The 'Learned' Simultaneity, Dislocable into Succession

🇫🇷🧐 lingvistika Let us now turn to the second point: the dislocation of simultaneities. But first, let us briefly recall what we said about intuitive simultaneity—the kind one might call real and lived. Einstein necessarily admits it, since it is through it that he notes the time of an event. One may give the most learned definitions of simultaneity, saying it is an identity between the indications of clocks synchronized by an exchange of optical signals, concluding that simultaneity is relative to the synchronization procedure. Yet it remains true that if we compare clocks, it is to determine the time of events: now, the simultaneity of an event with the indication of the clock that gives its time depends on no synchronization of events with clocks; it is absolute¹. If it did not exist, if simultaneity were merely correspondence between clock indications, if it were not also, and above all, correspondence between a clock indication and an event, we would not build clocks, or no one would buy them. For we buy them only to know what time it is. But "knowing what time it is" means noting the simultaneity of an event—a moment of our life or the external world—with a clock indication; it is not, generally, observing simultaneity between clock indications. Therefore, it is impossible for the relativist theorist not to admit intuitive simultaneity². Even in synchronizing two clocks by optical signals, he uses this simultaneity three times: he must note 1° the moment of the signal's departure, 2° the moment of its arrival, 3° the moment of its return. Now, it is easy to see that the other simultaneity—the one that depends on clock synchronization by signal exchange—is still called simultaneity only because we believe we can convert it into intuitive simultaneity³. The person synchronizing clocks necessarily does so within their system: since this system is their reference system, they judge it immobile. For them, therefore, signals exchanged between two distant clocks make the same journey outbound and return. If they placed themselves at any point equidistant from the two clocks and had sharp enough vision, they would grasp in a single instantaneous intuition the indications given by the two optically synchronized clocks and see them mark the same time at that moment. Learned simultaneity thus always seems convertible for them into intuitive simultaneity, which is why they call it simultaneity.

¹ It is imprecise, no doubt. But when laboratory experiments establish this point, when we measure the "delay" in psychologically noting simultaneity, we must still rely on it for criticism: without it, no instrument reading would be possible. Ultimately, everything rests on intuitions of simultaneity and intuitions of succession.

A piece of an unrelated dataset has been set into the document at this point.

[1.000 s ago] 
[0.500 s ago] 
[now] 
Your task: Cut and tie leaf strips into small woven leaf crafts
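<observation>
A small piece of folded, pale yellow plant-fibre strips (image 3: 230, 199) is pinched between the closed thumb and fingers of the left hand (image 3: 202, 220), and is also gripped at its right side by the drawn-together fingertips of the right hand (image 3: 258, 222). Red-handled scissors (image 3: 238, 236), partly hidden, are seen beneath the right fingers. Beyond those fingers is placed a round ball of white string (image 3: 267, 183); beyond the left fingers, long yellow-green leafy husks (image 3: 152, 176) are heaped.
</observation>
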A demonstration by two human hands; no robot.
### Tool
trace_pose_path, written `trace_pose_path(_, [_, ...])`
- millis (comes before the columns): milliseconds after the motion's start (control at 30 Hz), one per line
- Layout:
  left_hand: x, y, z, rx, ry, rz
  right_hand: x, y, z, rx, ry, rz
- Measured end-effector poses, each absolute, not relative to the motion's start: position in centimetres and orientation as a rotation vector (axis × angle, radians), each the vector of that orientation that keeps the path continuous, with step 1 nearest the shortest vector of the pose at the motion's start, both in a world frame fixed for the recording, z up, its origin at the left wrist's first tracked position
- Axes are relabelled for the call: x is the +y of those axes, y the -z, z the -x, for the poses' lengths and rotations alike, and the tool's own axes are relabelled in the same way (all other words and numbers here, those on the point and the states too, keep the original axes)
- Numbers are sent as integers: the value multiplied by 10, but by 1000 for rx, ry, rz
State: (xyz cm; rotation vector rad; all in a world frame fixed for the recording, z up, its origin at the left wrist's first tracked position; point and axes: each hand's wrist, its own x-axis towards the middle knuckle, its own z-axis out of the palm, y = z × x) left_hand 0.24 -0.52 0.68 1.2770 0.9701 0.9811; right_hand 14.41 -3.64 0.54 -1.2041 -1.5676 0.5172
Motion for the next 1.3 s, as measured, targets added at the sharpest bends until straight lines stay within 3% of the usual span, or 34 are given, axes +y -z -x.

² One will obviously be tempted to object that in principle there is no simultaneity at a distance, however small, without clock synchronization. The reasoning would go: Consider your 'intuitive' simultaneity between two very close events $A$ and $B$. Either it is merely approximate—an approximation sufficient given the vastly greater distance separating the events between which you will establish a 'learned' simultaneity—or it is perfect simultaneity, but then you are merely noting, without realizing it, an identity of indications between the two microbe clocks you mentioned earlier—clocks that exist virtually at $A$ and $B$. If you claimed that your microbes stationed at $A$ and $B$ use 'intuitive' simultaneity to read their instruments, we would repeat our reasoning by imagining sub-microbes and sub-microbe clocks. In short, as the imprecision continually diminishes, we would ultimately find a system of learned simultaneities independent of intuitive ones: the latter are merely confused, approximate, provisional visions of the former. — But this reasoning would go against the very principle of relativity theory, which is never to assume anything beyond what is actually observed and measured. It would postulate that prior to our human science—which is perpetually becoming—there is an integral science, given in block, in eternity, and merging with reality itself: we would merely acquire it piece by piece. Such was the dominant idea of Greek metaphysics, an idea taken up by modern philosophy and naturally appealing to our understanding. One may embrace it, if one wishes; but we must not forget that it is a metaphysics, and a metaphysics founded on principles having nothing in common with those of Relativity.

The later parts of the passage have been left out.